Tucking into bed last night, my husband admitted that it would be nice to stay here a few more days. It’s only Day Two, and already the packing-unpacking-packing routine is getting old. However, with having a hotel suite instead of single room, we were able to give the cats the living room and then close the bedroom doors to give us some relief from the feline parade that generally starts about 04:00 a.m. and doesn’t cease until all humans are awake and preparing bowls of food for the true masters of the house.

We spent the morning visiting family again for breakfast and letting the cats explore their beautiful suburban home, complete with screened-in porch with view of a pond, a brook, birds in trees and real grass. What could be better, right? According to Daphne, it would be better if they got rid of those terrifying raptors suspended from the ceiling in each room, spinning and preparing to attack unsuspecting kitties. She was smarter than that, and promptly bolted under the love seat.

Yeah, she has a point; and we realized that we’ve never had a ceiling fan in the house before. Poor love.

Next Phase: TN, GA, AL to MS!

Saturday, February 2, 2013

Road Trip: Day One

Distance: Miles 0 - 360

Location: Falls Church, VA to Virginia - Tennessee border

Appropriate Song: Country Roads

We woke up this morning to a flurry of light snow falling on our moving day. But it really wasn't falling, in the sense of going from up above to down below, because of the swirling winds, the snow was going every different direction other than down giving us our own little inside-the-snow-globe effect. The Tabbies weren't fooled by any of our packing up, and as soon as they finished their breakfast, retreated to under the bed. As if we'd leave them behind...

By 11:30 the car was stuffed to the gills, including the rooftop carrier, and the cats were in their carriers in the back-back of the car. Two hours down the road, we pulled into a gas station for bathroom breaks and to open the carriers for the kitties, giving them free range over the back of the car. I kept an eye on them for Worst Fear #1 - cats diving under the accelerator pedal in the fast lane of the interstate, but nothing near that happened. In fact, it was better than expected, with Daphne immediately making herself comfortable in what I now refer to as the Captain's Seat: her bed on the pile of suitcases, coolers and boxes behind our seats at headrest level. Instead of wild-eyed and freaked out, she was quite relaxed and enjoying the scenery. After not too long, she was even asleep.

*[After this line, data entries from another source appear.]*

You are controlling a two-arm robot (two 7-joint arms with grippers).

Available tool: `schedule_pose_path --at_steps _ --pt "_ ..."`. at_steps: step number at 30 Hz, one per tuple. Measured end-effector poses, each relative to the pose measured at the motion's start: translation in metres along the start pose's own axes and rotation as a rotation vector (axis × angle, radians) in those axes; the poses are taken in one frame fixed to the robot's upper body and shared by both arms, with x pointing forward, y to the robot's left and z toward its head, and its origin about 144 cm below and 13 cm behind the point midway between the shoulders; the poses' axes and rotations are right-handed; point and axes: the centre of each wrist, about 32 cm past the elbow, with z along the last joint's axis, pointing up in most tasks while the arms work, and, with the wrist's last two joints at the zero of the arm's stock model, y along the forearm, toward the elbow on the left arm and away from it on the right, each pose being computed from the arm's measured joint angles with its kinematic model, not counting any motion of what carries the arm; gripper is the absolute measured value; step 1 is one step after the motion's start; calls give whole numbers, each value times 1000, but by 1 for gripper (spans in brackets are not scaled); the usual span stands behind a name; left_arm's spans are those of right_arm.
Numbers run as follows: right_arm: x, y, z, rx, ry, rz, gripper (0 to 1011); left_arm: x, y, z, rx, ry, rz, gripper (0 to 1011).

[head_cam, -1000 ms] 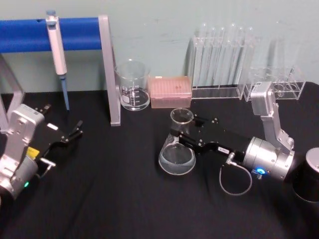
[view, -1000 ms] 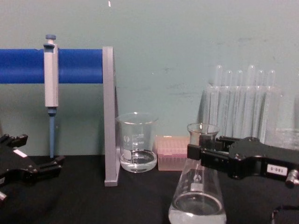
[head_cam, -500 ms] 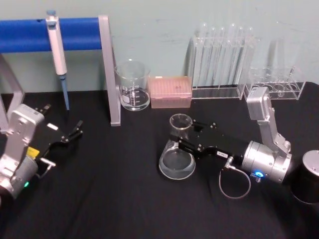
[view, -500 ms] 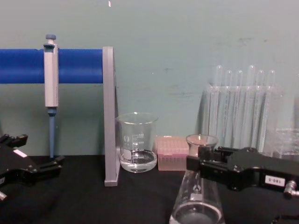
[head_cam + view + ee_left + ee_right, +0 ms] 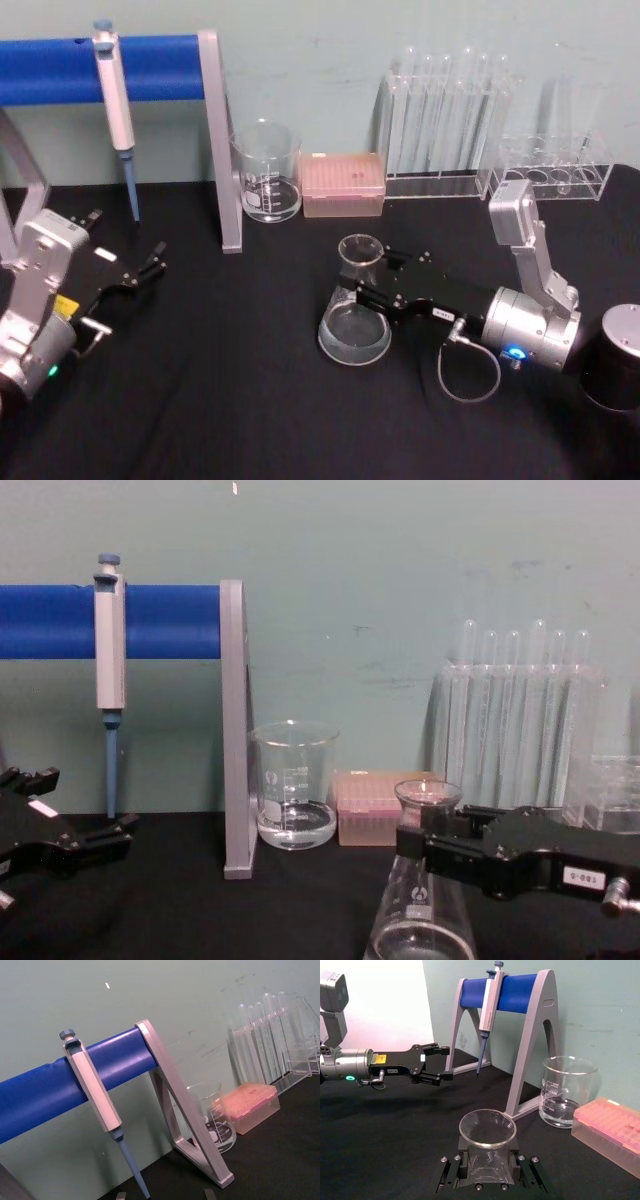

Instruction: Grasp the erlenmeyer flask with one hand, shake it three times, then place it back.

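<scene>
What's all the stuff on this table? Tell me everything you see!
pipette stand: one, blue bar with grey legs, back left
pipette: one, grey with blue tip, hanging on the stand
beaker: one, clear, back, right of the stand
tip box: one, pink, right of the beaker
test tubes: about six, clear, in a tall rack, back right
low rack: one, clear, back right
erlenmeyer flask: one, clear, mid-table, neck in the right claw
tablecloth: one, black, under everything
left claw: one, black, open, parked left
right claw: one, black, shut on the flask's neck
</scene>
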Motion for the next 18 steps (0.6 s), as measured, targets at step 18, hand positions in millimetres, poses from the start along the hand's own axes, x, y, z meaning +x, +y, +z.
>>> schedule_pose_path --at_steps 18 --pt "1 0 0 -13 6 -1 449 0 0 0 0 0 0 1001"
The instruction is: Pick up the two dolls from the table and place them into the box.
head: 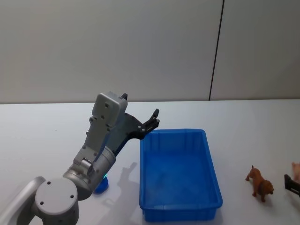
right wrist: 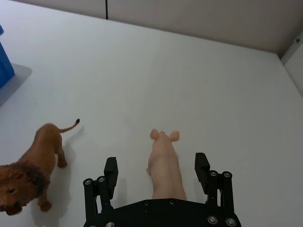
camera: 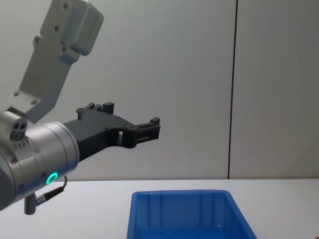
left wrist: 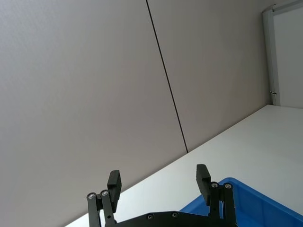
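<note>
Left end effector (head: 154, 119): raised above the desk (head: 47, 136), near the far left corner of the box (head: 180, 213) in the head view; fingers spread wide with nothing between them; in the chest view it points toward the wall (camera: 174, 74), well above the box rim

Right end effector (right wrist: 156, 163): low over the desk at the right edge of the head view, well apart from the box; fingers wide, one on each side of the toy pig (right wrist: 164, 165); a gap shows on both sides of the pig, so no contact can be seen

Toy pig: pale pink, on the desk right of the box; head pointing away from the right wrist camera

Toy lion (head: 259, 183): brown with a darker mane, standing upright on the desk between the box and the pig; near the pig but not touching it

Box: bright blue bin on the desk in front of the robot, its long side running away from it

Small blue thing (head: 100, 186): on the desk just left of the box, mostly hidden under the left arm; what it is cannot be told

Wall: plain grey, with a dark vertical seam
</note>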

To check on how the boys were doing in the back, I had to crawl belly-down over the pile of stuff and scooch as far back as I could to reach them. I could barely scratch behind their ears, but could easily see that they were pretty quietly curled up either in their carriers, or right in front. Awww. Better than expected!

We soon came to realize the one big problem with a six-day roadtrip heading south-west: the sun. As in, driving off into the sunset. It seems the last four hours of our day were spent squinting through our sunglasses, and the last hour wishing we had extra pairs to layer on. See what I mean:
Bright horizons sound good, but this is ridiculous!
We pushed on 360 miles and our nearing our first state border. The five of us are now snug in a hotel room and the Tabbies are no doubt thinking, "So... this is the new house you've been telling us about? Man, you must've lost your job, mom!" But as long as they eat (yup), use the litterbox (yup), drink water (we're watching) and don't howl all night (Toby!) - this trip might just go okay. 

Meanwhile, we'll all watch the scenery unfold outside the window. For now, it's rolling hills, farm houses and barns in frosty hollers, and stands of dead-looking winter trees, huddled against the 23-degree day.